WORK TO BE COMPLETED » Which lines in the records below include the word "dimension"? Report each of them in full.

Stored entries
▬▬▬▬▬▬▬▬▬▬

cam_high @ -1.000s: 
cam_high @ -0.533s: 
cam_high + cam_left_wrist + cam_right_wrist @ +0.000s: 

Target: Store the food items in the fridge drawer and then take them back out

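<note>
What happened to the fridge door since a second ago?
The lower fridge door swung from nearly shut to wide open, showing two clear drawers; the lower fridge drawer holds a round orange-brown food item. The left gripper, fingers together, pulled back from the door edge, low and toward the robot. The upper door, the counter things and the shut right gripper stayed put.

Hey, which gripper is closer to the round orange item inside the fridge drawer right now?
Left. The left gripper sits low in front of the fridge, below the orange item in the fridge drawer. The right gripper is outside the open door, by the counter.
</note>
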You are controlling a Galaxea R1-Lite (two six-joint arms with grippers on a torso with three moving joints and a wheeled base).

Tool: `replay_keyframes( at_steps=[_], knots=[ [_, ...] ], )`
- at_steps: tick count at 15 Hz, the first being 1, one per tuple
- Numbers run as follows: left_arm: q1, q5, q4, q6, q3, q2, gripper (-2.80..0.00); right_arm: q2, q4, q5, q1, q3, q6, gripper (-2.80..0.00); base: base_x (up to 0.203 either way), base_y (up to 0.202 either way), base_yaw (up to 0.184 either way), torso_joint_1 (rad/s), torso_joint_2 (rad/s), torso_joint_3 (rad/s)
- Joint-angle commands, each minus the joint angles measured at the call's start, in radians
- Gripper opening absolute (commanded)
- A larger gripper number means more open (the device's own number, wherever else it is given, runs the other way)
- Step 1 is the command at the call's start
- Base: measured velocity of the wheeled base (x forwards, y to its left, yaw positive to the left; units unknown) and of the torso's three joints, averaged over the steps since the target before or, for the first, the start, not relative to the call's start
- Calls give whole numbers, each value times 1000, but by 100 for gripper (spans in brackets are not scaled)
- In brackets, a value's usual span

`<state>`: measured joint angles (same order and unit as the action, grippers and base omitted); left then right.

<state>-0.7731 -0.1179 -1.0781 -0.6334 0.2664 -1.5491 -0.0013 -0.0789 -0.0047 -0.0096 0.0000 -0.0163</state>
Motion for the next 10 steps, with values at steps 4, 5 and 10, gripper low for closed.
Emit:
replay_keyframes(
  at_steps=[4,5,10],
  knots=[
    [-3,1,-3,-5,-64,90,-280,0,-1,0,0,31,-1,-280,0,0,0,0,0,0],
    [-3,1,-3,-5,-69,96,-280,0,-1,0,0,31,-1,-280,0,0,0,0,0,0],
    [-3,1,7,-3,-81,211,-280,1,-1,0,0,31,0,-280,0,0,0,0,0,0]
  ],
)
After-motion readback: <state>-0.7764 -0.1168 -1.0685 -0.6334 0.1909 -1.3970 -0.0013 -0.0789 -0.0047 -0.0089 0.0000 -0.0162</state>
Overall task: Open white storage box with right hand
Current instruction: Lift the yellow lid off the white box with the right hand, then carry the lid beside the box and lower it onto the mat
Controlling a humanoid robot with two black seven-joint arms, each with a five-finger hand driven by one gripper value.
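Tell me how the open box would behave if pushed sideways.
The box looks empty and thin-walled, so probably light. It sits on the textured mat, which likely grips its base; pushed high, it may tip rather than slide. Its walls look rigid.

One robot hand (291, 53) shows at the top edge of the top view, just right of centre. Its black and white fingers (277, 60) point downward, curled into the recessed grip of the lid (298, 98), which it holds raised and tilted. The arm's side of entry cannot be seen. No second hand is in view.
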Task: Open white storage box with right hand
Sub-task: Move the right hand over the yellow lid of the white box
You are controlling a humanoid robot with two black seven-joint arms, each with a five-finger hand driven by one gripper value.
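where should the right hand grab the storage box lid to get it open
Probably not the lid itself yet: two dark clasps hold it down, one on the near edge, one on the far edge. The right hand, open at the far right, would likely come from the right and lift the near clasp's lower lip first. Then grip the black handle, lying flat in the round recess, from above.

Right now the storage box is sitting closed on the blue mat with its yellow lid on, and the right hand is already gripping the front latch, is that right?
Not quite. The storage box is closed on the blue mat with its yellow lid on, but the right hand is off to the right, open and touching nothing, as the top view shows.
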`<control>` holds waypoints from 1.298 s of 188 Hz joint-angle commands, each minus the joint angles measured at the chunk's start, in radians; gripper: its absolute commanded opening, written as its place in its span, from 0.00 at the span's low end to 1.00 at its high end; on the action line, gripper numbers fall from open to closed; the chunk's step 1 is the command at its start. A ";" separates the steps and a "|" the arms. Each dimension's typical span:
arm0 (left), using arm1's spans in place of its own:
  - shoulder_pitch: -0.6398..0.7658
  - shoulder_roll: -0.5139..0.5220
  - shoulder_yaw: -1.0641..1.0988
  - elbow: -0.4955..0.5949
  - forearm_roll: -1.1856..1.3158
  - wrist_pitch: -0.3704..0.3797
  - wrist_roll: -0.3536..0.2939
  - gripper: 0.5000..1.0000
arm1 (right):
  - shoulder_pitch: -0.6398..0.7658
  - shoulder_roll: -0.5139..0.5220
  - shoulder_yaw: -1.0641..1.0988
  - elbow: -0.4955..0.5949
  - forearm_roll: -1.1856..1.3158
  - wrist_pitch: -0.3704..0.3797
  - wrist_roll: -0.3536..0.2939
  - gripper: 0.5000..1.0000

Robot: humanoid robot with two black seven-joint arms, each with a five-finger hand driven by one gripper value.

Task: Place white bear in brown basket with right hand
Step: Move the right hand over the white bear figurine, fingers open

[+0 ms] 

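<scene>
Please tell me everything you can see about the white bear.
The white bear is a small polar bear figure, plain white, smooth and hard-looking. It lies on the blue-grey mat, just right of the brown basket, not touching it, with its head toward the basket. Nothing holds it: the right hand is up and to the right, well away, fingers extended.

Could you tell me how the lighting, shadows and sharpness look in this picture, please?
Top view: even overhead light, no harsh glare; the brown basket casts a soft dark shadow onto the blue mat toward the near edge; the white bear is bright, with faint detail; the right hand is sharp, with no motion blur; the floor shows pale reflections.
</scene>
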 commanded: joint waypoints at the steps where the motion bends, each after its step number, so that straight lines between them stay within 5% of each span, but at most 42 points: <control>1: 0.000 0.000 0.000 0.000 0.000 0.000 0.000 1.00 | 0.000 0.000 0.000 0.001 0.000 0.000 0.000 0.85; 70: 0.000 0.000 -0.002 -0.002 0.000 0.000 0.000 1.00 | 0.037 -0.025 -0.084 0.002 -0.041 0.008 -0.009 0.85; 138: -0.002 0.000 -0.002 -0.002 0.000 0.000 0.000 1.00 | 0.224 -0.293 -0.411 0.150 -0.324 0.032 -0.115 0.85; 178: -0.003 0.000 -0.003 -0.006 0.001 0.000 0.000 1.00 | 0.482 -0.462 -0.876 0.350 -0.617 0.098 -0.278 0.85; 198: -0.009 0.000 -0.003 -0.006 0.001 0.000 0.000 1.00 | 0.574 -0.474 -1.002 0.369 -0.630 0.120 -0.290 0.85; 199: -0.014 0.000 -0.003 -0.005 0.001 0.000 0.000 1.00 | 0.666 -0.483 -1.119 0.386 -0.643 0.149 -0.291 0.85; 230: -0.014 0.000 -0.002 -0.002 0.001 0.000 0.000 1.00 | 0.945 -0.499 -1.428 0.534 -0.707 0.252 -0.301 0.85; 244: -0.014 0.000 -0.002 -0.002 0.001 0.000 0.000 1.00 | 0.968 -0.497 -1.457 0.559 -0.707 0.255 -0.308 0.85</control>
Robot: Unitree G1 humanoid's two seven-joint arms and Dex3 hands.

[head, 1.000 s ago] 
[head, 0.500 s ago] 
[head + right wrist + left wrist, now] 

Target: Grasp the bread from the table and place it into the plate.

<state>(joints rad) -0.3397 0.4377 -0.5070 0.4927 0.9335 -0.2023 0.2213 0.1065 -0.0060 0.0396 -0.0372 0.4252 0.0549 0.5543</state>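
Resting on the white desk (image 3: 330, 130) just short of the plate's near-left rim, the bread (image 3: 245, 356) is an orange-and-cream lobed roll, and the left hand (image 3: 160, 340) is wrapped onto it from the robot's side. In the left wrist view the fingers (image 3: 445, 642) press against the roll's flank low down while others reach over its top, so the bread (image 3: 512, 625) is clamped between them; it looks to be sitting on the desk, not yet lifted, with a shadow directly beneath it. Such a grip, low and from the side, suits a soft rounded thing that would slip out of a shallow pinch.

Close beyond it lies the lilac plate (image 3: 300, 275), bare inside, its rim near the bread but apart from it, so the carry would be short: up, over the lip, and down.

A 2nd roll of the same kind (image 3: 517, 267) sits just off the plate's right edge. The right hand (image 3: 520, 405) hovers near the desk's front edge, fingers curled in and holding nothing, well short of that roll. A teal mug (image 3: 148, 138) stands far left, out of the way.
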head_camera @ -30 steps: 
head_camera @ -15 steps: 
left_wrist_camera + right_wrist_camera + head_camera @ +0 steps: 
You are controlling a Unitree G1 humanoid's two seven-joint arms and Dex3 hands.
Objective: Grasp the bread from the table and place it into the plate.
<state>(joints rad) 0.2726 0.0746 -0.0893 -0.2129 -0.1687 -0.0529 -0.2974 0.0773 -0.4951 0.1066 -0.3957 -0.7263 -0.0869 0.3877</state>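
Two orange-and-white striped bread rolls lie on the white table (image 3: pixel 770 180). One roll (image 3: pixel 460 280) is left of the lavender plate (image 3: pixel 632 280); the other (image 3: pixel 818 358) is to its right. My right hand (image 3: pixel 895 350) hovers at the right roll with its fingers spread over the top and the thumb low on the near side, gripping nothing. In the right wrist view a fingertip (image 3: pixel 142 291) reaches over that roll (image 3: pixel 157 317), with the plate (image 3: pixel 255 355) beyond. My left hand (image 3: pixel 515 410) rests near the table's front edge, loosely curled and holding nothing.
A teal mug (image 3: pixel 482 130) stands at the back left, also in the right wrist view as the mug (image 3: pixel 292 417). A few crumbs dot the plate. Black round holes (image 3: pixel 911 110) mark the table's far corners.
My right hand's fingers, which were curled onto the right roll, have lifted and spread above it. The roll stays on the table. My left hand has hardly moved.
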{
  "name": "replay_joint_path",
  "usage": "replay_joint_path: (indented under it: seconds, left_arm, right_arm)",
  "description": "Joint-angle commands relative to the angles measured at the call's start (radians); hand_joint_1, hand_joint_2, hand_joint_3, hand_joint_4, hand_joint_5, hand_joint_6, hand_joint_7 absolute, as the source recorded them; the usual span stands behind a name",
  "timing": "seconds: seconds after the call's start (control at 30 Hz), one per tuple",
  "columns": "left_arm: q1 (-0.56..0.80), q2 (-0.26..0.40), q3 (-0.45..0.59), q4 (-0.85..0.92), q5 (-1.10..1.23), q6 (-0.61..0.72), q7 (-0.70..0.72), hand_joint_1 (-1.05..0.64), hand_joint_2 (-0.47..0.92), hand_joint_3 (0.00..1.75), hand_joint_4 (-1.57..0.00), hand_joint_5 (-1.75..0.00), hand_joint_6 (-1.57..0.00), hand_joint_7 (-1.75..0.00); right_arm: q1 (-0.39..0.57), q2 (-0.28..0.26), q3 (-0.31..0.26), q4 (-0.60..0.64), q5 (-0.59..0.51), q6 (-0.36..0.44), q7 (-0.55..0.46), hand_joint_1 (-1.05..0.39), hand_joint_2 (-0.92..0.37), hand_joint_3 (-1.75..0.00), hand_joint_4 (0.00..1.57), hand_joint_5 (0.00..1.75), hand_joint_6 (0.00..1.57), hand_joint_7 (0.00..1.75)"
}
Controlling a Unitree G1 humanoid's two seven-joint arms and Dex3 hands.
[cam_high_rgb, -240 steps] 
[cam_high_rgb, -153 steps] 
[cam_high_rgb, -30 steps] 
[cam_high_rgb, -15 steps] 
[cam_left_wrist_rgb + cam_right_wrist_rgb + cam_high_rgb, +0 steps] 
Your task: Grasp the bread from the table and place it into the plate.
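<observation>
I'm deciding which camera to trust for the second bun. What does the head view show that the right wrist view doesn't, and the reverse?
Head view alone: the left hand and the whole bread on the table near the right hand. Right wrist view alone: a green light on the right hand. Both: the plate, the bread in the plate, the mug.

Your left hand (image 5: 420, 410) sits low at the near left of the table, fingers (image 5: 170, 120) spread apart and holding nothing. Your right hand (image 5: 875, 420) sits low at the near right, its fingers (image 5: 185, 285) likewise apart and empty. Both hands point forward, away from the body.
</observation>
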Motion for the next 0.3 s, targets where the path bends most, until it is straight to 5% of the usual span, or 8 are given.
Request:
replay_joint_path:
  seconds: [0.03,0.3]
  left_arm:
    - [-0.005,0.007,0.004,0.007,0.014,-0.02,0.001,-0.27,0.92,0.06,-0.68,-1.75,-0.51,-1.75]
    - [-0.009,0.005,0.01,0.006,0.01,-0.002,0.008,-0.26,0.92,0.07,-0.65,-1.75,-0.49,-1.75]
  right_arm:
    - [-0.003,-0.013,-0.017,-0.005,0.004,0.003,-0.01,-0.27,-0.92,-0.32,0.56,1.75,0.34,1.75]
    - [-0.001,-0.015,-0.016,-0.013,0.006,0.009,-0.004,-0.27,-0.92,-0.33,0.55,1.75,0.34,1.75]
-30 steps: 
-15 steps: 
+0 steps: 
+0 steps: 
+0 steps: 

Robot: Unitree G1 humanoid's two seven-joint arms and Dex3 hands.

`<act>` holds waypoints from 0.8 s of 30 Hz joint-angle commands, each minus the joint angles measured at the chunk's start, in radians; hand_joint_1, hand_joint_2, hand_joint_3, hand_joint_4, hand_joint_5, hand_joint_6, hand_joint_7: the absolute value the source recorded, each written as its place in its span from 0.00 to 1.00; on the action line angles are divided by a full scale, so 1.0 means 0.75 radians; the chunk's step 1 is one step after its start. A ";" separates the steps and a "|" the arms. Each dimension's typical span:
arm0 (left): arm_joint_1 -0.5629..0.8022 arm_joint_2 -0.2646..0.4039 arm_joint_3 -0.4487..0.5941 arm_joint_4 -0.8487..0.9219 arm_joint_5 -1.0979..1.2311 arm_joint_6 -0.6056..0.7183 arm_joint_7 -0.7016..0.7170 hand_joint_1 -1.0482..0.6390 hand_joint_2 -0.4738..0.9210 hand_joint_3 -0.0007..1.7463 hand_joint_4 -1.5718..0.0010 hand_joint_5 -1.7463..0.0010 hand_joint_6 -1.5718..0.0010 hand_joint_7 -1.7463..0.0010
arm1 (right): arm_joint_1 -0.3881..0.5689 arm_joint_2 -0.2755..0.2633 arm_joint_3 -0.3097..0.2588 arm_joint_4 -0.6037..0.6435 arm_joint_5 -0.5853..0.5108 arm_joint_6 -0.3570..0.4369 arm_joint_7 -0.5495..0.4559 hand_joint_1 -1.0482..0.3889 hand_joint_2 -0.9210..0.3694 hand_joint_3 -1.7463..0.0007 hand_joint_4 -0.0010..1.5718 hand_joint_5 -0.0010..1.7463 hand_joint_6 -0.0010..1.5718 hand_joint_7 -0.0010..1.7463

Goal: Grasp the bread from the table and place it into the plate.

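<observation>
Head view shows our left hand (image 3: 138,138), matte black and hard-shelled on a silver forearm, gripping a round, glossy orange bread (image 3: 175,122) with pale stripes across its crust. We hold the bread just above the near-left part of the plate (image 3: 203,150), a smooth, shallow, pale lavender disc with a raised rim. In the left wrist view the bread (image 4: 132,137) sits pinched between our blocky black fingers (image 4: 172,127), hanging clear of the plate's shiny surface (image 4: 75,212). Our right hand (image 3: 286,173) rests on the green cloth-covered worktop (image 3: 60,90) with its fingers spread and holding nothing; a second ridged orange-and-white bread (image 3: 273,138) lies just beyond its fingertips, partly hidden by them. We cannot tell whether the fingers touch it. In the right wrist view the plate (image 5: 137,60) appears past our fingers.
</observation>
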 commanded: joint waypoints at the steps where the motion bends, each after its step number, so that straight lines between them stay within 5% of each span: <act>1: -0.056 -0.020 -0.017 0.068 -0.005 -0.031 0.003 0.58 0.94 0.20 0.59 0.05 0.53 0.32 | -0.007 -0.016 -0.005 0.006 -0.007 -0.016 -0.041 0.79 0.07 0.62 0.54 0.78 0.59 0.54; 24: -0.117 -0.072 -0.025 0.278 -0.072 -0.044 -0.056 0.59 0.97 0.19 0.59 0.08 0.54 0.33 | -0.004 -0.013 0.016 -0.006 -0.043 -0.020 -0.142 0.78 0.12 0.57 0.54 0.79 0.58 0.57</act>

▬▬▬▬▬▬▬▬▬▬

EXPECTED ANSWER »
`<control>` holds waypoints from 1.298 s of 188 Hz joint-angle commands, each minus the joint angles measured at the chunk's start, in radians; gripper: its absolute commanded opening, written as its place in its span, from 0.00 at the span's low end to 1.00 at its high end; on the action line, gripper numbers fall from open to closed; the chunk's step 1 is the command at its start. A ";" separates the steps and a "|" the arms. Each dimension's typical span:
`<act>` holds waypoints from 0.8 s of 30 Hz joint-angle commands, each minus the joint angles measured at the chunk's start, in radians; hand_joint_1, hand_joint_2, hand_joint_3, hand_joint_4, hand_joint_5, hand_joint_6, hand_joint_7: the absolute value the source recorded, each written as its place in its span from 0.00 to 1.00; on the action line angles are divided by a full scale, so 1.0 means 0.75 radians; the chunk's step 1 is one step after its start. A ";" separates the steps and a "|" the arms. Each dimension's typical span:

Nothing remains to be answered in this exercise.